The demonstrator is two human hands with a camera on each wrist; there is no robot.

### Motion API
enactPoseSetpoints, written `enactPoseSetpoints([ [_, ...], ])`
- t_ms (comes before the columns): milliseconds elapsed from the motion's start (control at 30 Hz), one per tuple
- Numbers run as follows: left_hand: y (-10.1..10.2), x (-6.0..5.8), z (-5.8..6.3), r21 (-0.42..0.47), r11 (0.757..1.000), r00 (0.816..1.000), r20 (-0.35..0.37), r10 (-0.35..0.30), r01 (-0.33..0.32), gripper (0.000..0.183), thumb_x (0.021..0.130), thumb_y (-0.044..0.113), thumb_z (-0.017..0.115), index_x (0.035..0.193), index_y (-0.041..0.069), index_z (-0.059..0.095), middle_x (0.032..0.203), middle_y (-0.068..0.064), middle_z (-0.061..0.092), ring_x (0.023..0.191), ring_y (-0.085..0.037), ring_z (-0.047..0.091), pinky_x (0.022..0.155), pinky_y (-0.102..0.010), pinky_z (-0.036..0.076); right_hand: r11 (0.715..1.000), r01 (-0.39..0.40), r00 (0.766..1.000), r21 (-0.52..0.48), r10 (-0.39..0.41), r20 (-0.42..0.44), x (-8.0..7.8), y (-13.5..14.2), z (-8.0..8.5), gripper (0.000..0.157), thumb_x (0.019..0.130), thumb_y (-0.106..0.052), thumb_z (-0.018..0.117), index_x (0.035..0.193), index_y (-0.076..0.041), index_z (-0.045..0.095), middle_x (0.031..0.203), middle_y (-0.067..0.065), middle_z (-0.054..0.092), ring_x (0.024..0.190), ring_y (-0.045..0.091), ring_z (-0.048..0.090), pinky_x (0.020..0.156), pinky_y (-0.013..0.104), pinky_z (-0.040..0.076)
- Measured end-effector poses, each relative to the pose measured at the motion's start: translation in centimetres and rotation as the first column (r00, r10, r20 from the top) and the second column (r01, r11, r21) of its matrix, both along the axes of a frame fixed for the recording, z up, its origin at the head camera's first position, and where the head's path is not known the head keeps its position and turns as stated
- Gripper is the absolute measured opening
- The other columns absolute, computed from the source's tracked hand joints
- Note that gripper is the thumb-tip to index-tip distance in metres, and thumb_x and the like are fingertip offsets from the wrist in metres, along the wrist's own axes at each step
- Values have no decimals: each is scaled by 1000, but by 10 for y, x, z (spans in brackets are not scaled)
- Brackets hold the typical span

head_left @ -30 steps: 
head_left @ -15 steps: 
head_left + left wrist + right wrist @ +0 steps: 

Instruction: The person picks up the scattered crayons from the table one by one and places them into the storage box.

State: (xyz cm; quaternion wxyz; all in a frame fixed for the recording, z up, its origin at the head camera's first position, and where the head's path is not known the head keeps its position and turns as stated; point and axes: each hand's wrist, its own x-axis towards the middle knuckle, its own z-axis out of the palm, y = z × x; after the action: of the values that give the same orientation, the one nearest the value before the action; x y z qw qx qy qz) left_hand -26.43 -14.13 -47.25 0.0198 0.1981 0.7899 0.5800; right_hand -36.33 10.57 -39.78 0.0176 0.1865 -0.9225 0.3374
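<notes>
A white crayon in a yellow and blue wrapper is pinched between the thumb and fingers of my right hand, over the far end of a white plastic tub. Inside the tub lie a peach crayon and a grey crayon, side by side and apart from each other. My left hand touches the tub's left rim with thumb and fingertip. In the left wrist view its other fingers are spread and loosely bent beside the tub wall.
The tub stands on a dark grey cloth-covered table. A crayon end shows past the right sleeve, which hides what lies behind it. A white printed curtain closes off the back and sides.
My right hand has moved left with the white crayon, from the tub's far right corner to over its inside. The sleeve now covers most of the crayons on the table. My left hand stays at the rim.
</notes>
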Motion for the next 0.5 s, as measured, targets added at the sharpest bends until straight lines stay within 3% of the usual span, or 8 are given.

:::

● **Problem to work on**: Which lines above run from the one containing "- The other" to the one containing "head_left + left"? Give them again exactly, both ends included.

● **Written response**:
- The other columns absolute, computed from the source's tracked hand joints
- Note that gripper is the thumb-tip to index-tip distance in metres, and thumb_x and the like are fingertip offsets from the wrist in metres, along the wrist's own axes at each step
- Values have no decimals: each is scaled by 1000, but by 10 for y, x, z (spans in brackets are not scaled)
- Brackets hold the typical span

head_left @ -30 steps: 
head_left @ -15 steps: 
head_left + left wrist + right wrist @ +0 steps: 

With this, there is nothing more to the exercise.